For nearly a decade, one of the most prominent restaurant spaces on the University of California San Diego campus has operated like a revolving door for ambitious dining concepts. Now, with Hawaiian barbecue concept IPO Fusion BBQ taking over the longtime Porter’s Pub location inside UCSD’s Old Student Center, students and longtime observers are once again asking the same question: is the space simply cursed?
That exact premise was recently explored in an article published by The UCSD Guardian, which described the location as trapped in a seemingly endless cycle of reinvention and collapse. And honestly, it is becoming difficult to argue otherwise. Over the past decade, the sprawling campus venue has burned through an astonishing lineup of operators, including San Diego hospitality powerhouse Consortium Holdings/CH Projects - arguably the city’s most successful and influential restaurant group - as well as the ownership team behind the hugely popular Dirty Birds chain. Neither could make the location stick long term.
For older UCSD alumni, the building still carries the identity of Porter’s Pub, the beloved campus watering hole and live music venue that occupied the space from 1993 until 2015. Porter’s was more than just a restaurant. It functioned as one of the university’s primary social gathering spaces, hosting concerts, comedy, student events, cheap beer nights and countless college memories over more than two decades.
But after UCSD declined to renew Porter’s lease amid complaints over sales performance and accessibility concerns surrounding the venue space, the Old Student Center entered what has become one of the strangest and most unstable restaurant runs anywhere in San Diego County.
In 2017, Consortium Holdings founder and UCSD alumnus Arsalun Tafazoli stepped in with ambitious plans to reinvent the site. CH Projects invested roughly $2 million transforming the 14,000 square-foot building into a lavish location of Soda & Swine, complete with elaborate design elements, expansive patio areas, breakfast service, beer taps and event programming. At the time, Tafazoli publicly expressed hopes that CH would remain part of UCSD “for the next decade or two.”
Instead, the concept barely survived. By 2021, Consortium Holdings abandoned the Soda & Swine brand entirely and reworked the campus restaurant into Uncle Italian, serving Detroit-style pizza and East Coast comfort food. That concept itself quickly disappeared, giving way in 2022 to an elaborate neon-heavy Underbelly izakaya and ramen bar that also failed to survive even a full academic cycle.
The rapid-fire transformations became increasingly surreal considering Consortium Holdings was simultaneously cementing itself as San Diego’s dominant hospitality empire, opening and operating blockbuster concepts including Born & Raised, Morning Glory, Seneca, Raised By Wolves, Fortunate Son and the massively successful revival of The Lafayette Hotel. Yet somehow, the UCSD location remained one of the few spaces the company simply could not solve.
By early 2024, CH Projects finally walked away entirely. That same year, Dirty Birds co-founders Adam Jacoby and Paul Cagnina attempted to stabilize the building with Shores Diner, a retro-inspired American diner designed specifically around student feedback and campus life. The concept aimed to revive the social energy Porter’s once provided, with brunch service, game viewing, events, milkshakes and comfort food classics.

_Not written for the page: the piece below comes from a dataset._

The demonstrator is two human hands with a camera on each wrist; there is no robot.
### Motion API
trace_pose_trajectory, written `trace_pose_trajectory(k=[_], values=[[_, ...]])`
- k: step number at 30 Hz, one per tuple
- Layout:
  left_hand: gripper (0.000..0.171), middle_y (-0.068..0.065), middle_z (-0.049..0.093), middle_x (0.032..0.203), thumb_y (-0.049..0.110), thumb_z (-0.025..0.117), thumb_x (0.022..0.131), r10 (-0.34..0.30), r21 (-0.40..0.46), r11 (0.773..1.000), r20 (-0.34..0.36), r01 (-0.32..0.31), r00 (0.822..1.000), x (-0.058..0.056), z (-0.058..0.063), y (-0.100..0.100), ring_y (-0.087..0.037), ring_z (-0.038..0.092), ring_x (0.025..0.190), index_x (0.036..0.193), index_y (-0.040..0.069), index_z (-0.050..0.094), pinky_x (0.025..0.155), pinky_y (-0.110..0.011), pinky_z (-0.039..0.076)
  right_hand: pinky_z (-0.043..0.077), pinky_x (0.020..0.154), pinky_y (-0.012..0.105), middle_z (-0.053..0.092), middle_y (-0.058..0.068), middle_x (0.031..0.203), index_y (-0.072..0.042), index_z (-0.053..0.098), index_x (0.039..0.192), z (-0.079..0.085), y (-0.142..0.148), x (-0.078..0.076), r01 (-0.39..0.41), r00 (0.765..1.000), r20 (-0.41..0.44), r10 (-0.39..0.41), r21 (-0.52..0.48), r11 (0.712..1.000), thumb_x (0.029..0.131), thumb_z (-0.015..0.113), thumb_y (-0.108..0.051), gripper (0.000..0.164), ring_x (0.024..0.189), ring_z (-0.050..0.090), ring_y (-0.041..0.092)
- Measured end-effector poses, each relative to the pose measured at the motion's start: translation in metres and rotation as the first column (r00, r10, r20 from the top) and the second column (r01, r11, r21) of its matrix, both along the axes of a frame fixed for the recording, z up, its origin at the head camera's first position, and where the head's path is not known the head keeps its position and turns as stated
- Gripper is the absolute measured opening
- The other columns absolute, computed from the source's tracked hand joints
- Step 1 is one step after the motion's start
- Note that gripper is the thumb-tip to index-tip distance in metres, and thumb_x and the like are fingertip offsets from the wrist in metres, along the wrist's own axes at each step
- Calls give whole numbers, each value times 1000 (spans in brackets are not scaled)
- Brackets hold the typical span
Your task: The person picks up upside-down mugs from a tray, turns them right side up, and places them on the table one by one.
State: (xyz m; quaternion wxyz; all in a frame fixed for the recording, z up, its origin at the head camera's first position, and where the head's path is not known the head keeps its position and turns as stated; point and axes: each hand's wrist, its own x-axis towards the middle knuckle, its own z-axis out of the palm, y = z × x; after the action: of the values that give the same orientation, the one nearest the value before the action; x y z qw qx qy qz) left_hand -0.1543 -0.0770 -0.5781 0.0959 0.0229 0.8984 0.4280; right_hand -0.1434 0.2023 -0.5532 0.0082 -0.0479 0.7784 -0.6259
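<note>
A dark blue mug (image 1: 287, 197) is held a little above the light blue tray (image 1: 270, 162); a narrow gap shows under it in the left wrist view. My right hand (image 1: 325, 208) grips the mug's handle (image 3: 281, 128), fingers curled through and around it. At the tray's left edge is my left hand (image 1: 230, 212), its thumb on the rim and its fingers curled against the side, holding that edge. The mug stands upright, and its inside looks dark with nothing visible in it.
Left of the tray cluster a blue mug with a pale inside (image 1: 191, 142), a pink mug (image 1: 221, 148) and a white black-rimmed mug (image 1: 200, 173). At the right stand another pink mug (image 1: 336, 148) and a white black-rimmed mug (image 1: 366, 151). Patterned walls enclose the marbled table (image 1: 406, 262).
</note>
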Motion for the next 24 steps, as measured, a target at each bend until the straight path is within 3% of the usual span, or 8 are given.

But even Shores struggled to gain traction. The diner quietly announced its closure earlier this year after barely more than a year in operation. Jacoby later told SanDiegoVille that a combination of business expansion priorities, operational bandwidth and the unique difficulties of running a large independent restaurant within a university environment contributed to the decision. Those difficulties are substantial.
Unlike traditional restaurant districts, UCSD presents a uniquely volatile business ecosystem shaped by fluctuating student schedules, summer slowdowns, parking frustrations, commuter habits, limited late-night activity and a relatively small population of legal drinking-age customers. Multiple operators have also alluded over the years to structural financial challenges associated with university lease arrangements and revenue-sharing agreements.
At the same time, the building itself may simply be too large and too operationally demanding for the kind of traffic campus dining consistently generates. Nearly every concept that has entered the space has tried to transform it into a destination social hub. Nearly all have failed to sustain long-term momentum.
Now IPO Fusion BBQ becomes the latest operator willing to take the gamble. The Hawaiian-style barbecue concept quietly assumed control of the former Shores space earlier this spring after Shores ownership reportedly sold the remainder of its lease. IPO BBQ now inherits not just a large restaurant, but one of San Diego’s most notoriously unstable hospitality addresses.
Whether the latest concept succeeds where everyone else failed remains to be seen. But after watching one of San Diego’s most celebrated hospitality groups repeatedly rebrand the space before ultimately giving up, followed by another well-known local operator exiting shortly afterward, the Old Student Center location has undeniably developed a reputation bordering on mythical within local restaurant circles. At this point, calling it cursed may honestly be easier than explaining it any other way.